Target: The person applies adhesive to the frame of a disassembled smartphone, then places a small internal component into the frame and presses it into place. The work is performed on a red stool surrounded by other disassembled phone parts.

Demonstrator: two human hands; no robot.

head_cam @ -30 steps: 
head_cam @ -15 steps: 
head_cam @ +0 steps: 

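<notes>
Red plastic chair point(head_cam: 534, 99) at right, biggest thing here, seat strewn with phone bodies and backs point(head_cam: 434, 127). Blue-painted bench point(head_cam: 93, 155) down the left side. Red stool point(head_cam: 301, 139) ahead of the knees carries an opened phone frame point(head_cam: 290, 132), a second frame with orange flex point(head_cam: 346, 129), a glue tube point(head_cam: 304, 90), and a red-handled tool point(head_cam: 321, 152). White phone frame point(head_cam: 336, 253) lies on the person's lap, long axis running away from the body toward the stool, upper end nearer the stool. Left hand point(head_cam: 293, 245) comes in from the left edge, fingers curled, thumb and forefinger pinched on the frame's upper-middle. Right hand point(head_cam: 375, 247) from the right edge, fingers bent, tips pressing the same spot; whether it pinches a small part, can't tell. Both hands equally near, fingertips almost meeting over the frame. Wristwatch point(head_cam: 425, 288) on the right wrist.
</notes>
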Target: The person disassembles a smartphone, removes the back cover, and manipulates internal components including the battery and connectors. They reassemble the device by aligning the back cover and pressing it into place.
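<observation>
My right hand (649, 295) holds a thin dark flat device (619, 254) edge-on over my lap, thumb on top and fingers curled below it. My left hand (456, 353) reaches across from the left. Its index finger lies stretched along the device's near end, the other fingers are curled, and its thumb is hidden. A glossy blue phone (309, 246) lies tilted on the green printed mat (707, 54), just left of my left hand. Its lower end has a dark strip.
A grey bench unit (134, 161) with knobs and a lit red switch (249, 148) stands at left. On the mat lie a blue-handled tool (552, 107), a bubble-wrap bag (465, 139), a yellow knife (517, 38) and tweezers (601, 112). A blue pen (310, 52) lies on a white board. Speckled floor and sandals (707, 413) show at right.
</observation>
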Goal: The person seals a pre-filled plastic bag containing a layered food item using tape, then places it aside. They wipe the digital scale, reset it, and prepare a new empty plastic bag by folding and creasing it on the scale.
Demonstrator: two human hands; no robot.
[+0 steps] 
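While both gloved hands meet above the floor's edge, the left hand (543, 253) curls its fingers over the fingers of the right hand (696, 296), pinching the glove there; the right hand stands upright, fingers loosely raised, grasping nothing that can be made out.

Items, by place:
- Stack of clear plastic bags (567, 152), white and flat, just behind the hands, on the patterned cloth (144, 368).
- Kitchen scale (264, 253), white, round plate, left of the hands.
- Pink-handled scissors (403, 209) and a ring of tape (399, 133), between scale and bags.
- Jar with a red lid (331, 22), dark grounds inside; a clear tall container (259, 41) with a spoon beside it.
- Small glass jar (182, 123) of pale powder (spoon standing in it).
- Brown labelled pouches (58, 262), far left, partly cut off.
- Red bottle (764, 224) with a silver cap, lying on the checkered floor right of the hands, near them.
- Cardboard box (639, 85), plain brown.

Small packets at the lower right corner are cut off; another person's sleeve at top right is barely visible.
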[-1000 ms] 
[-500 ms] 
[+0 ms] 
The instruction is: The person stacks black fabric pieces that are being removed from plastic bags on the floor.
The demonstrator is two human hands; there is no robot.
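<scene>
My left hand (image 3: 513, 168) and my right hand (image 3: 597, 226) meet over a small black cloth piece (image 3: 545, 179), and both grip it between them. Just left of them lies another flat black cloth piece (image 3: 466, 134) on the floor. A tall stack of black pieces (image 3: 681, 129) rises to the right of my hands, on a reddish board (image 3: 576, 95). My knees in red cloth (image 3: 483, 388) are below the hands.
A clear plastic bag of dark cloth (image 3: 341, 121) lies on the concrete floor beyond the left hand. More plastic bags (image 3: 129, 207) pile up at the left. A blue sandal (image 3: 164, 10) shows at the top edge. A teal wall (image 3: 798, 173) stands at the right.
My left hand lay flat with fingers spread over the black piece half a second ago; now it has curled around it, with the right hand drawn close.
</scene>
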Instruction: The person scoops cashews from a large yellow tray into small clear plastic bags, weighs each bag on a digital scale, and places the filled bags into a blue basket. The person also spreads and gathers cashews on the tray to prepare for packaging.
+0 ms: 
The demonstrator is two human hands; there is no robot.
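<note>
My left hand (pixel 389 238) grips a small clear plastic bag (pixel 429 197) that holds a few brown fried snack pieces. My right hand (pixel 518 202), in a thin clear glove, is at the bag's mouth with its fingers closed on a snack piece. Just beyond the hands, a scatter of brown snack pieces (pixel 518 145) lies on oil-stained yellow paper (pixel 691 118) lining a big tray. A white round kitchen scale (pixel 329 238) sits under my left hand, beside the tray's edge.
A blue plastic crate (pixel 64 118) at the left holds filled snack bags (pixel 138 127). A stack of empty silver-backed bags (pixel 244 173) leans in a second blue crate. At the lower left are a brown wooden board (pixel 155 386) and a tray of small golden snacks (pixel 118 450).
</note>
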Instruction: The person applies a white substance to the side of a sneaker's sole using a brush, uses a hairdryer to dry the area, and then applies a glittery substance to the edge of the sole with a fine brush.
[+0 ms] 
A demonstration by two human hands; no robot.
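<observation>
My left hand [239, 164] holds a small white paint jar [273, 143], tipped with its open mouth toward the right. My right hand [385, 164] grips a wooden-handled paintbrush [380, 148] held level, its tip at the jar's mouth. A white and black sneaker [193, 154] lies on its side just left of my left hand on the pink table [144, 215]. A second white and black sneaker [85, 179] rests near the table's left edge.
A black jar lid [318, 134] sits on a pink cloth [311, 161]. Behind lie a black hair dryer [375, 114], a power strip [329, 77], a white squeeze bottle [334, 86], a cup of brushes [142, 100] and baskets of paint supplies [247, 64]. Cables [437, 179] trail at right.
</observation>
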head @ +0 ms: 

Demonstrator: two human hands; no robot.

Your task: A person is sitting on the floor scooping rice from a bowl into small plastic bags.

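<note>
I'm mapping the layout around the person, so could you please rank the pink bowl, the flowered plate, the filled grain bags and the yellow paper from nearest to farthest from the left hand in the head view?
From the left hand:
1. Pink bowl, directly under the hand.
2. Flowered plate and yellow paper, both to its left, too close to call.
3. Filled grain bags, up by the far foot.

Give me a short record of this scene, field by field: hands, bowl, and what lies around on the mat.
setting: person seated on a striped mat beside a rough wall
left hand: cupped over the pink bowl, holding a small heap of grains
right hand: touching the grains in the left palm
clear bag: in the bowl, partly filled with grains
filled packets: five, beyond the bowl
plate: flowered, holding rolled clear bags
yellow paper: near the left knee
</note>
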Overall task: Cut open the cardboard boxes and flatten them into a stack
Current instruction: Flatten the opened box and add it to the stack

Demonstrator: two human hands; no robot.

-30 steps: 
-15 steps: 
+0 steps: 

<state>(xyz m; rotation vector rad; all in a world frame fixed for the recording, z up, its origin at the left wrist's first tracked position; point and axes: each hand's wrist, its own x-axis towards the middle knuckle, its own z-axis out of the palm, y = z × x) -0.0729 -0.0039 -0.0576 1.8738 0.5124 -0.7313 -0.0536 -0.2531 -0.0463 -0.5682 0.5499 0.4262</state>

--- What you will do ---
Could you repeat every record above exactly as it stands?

--- Written reply ---
Target: The person applies adhesive to the frame of a disassembled smartphone, then places a small internal component into the frame and presses it into place. The work is performed on a red stool surrounded by other disassembled phone parts.

Demonstrator: two human hands; no robot.

head_cam @ -30 steps: 
head_cam @ -15 steps: 
head_cam @ +0 steps: 

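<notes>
Red plastic chair point(head_cam: 534, 99) at right, biggest thing here, seat strewn with phone bodies and backs point(head_cam: 434, 127). Blue-painted bench point(head_cam: 93, 155) down the left side. Red stool point(head_cam: 301, 139) ahead of the knees carries an opened phone frame point(head_cam: 290, 132), a second frame with orange flex point(head_cam: 346, 129), a glue tube point(head_cam: 304, 90), and a red-handled tool point(head_cam: 321, 152). White phone frame point(head_cam: 336, 253) lies on the person's lap, long axis running away from the body toward the stool, upper end nearer the stool. Left hand point(head_cam: 293, 245) comes in from the left edge, fingers curled, thumb and forefinger pinched on the frame's upper-middle. Right hand point(head_cam: 375, 247) from the right edge, fingers bent, tips pressing the same spot; whether it pinches a small part, can't tell. Both hands equally near, fingertips almost meeting over the frame. Wristwatch point(head_cam: 425, 288) on the right wrist.
</notes>
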Target: The person disassembles a smartphone, removes the back cover, and manipulates internal components including the battery and connectors. They reassemble the device by aligning the back cover and pressing it into place.
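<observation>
My right hand (649, 295) holds a thin dark flat device (619, 254) edge-on over my lap, thumb on top and fingers curled below it. My left hand (456, 353) reaches across from the left. Its index finger lies stretched along the device's near end, the other fingers are curled, and its thumb is hidden. A glossy blue phone (309, 246) lies tilted on the green printed mat (707, 54), just left of my left hand. Its lower end has a dark strip.
A grey bench unit (134, 161) with knobs and a lit red switch (249, 148) stands at left. On the mat lie a blue-handled tool (552, 107), a bubble-wrap bag (465, 139), a yellow knife (517, 38) and tweezers (601, 112). A blue pen (310, 52) lies on a white board. Speckled floor and sandals (707, 413) show at right.
</observation>
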Goal: The person seals a pre-filled plastic bag containing a layered food item using tape, then places it aside. They wipe the digital scale, reset it, and prepare a new empty plastic bag by folding and creasing it on the scale.
Demonstrator: two human hands; no robot.
[+0 steps] 
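While both gloved hands meet above the floor's edge, the left hand (543, 253) curls its fingers over the fingers of the right hand (696, 296), pinching the glove there; the right hand stands upright, fingers loosely raised, grasping nothing that can be made out.

Items, by place:
- Stack of clear plastic bags (567, 152), white and flat, just behind the hands, on the patterned cloth (144, 368).
- Kitchen scale (264, 253), white, round plate, left of the hands.
- Pink-handled scissors (403, 209) and a ring of tape (399, 133), between scale and bags.
- Jar with a red lid (331, 22), dark grounds inside; a clear tall container (259, 41) with a spoon beside it.
- Small glass jar (182, 123) of pale powder (spoon standing in it).
- Brown labelled pouches (58, 262), far left, partly cut off.
- Red bottle (764, 224) with a silver cap, lying on the checkered floor right of the hands, near them.
- Cardboard box (639, 85), plain brown.

Small packets at the lower right corner are cut off; another person's sleeve at top right is barely visible.
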[-1000 ms] 
[-500 ms] 
[+0 ms] 
The instruction is: The person stacks black fabric pieces that are being removed from plastic bags on the floor.
The demonstrator is two human hands; there is no robot.
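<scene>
My left hand (image 3: 513, 168) and my right hand (image 3: 597, 226) meet over a small black cloth piece (image 3: 545, 179), and both grip it between them. Just left of them lies another flat black cloth piece (image 3: 466, 134) on the floor. A tall stack of black pieces (image 3: 681, 129) rises to the right of my hands, on a reddish board (image 3: 576, 95). My knees in red cloth (image 3: 483, 388) are below the hands.
A clear plastic bag of dark cloth (image 3: 341, 121) lies on the concrete floor beyond the left hand. More plastic bags (image 3: 129, 207) pile up at the left. A blue sandal (image 3: 164, 10) shows at the top edge. A teal wall (image 3: 798, 173) stands at the right.
My left hand lay flat with fingers spread over the black piece half a second ago; now it has curled around it, with the right hand drawn close.
</scene>
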Instruction: The person scoops cashews from a large yellow tray into small clear plastic bags, weighs each bag on a digital scale, and places the filled bags into a blue basket. The person also spreads and gathers cashews on the tray to prepare for packaging.
+0 ms: 
The demonstrator is two human hands; there is no robot.
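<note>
My left hand (pixel 389 238) grips a small clear plastic bag (pixel 429 197) that holds a few brown fried snack pieces. My right hand (pixel 518 202), in a thin clear glove, is at the bag's mouth with its fingers closed on a snack piece. Just beyond the hands, a scatter of brown snack pieces (pixel 518 145) lies on oil-stained yellow paper (pixel 691 118) lining a big tray. A white round kitchen scale (pixel 329 238) sits under my left hand, beside the tray's edge.
A blue plastic crate (pixel 64 118) at the left holds filled snack bags (pixel 138 127). A stack of empty silver-backed bags (pixel 244 173) leans in a second blue crate. At the lower left are a brown wooden board (pixel 155 386) and a tray of small golden snacks (pixel 118 450).
</note>
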Instruction: The person applies a white substance to the side of a sneaker's sole using a brush, uses a hairdryer to dry the area, and then applies a glittery substance to the edge of the sole with a fine brush.
[+0 ms] 
A demonstration by two human hands; no robot.
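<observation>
My left hand [239, 164] holds a small white paint jar [273, 143], tipped with its open mouth toward the right. My right hand [385, 164] grips a wooden-handled paintbrush [380, 148] held level, its tip at the jar's mouth. A white and black sneaker [193, 154] lies on its side just left of my left hand on the pink table [144, 215]. A second white and black sneaker [85, 179] rests near the table's left edge.
A black jar lid [318, 134] sits on a pink cloth [311, 161]. Behind lie a black hair dryer [375, 114], a power strip [329, 77], a white squeeze bottle [334, 86], a cup of brushes [142, 100] and baskets of paint supplies [247, 64]. Cables [437, 179] trail at right.
</observation>
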head @ +0 ms: 

Demonstrator: two human hands; no robot.

Your task: A person is sitting on the floor scooping rice from a bowl into small plastic bags.

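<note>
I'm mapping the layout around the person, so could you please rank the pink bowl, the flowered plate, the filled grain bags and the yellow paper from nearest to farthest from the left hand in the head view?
From the left hand:
1. Pink bowl, directly under the hand.
2. Flowered plate and yellow paper, both to its left, too close to call.
3. Filled grain bags, up by the far foot.

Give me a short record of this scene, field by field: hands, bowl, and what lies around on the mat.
setting: person seated on a striped mat beside a rough wall
left hand: cupped over the pink bowl, holding a small heap of grains
right hand: touching the grains in the left palm
clear bag: in the bowl, partly filled with grains
filled packets: five, beyond the bowl
plate: flowered, holding rolled clear bags
yellow paper: near the left knee
</note>
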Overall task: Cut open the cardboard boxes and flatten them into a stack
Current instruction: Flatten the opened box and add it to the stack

Demonstrator: two human hands; no robot.

-30 steps: 
-15 steps: 
+0 steps: 

<state>(xyz m; rotation vector rad; all in a world frame fixed for the recording, z up, its origin at the left wrist's first tracked position; point and axes: each hand's wrist, its own x-axis towards the middle knuckle, its own z-axis out of the palm, y = z × x) -0.0729 -0.0039 -0.0576 1.8738 0.5124 -0.7313 -0.0536 -0.2531 -0.0463 -0.5682 0.5499 0.4262</state>

The exercise requires no additional content.